* _About this task_: Each line with the string "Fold" is to be copied from the records below.

* _Records supplied_:
[Start of Attachment]

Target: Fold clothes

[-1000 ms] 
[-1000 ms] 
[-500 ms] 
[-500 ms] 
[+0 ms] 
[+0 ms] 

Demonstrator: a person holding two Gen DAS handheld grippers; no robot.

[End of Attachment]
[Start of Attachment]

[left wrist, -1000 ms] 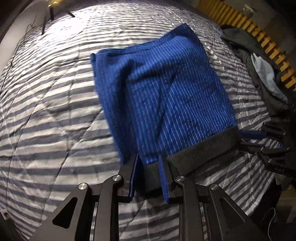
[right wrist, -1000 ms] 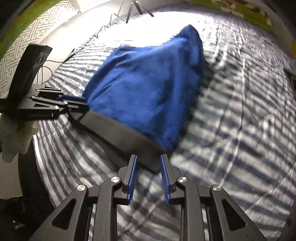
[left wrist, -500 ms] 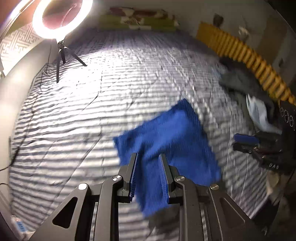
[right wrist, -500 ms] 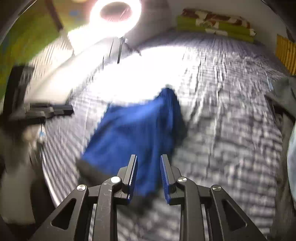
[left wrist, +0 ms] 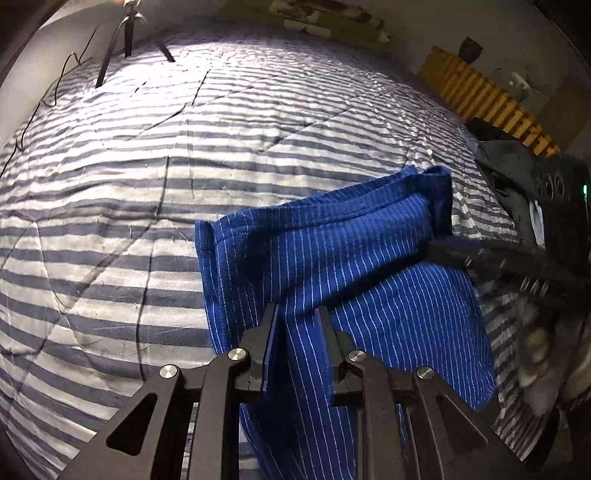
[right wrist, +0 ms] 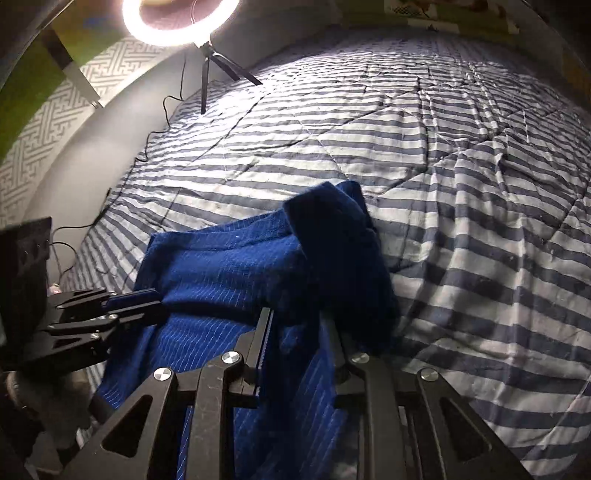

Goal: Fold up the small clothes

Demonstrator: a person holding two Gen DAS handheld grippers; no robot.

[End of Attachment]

* _Output for this task_:
Target: Fold clothes
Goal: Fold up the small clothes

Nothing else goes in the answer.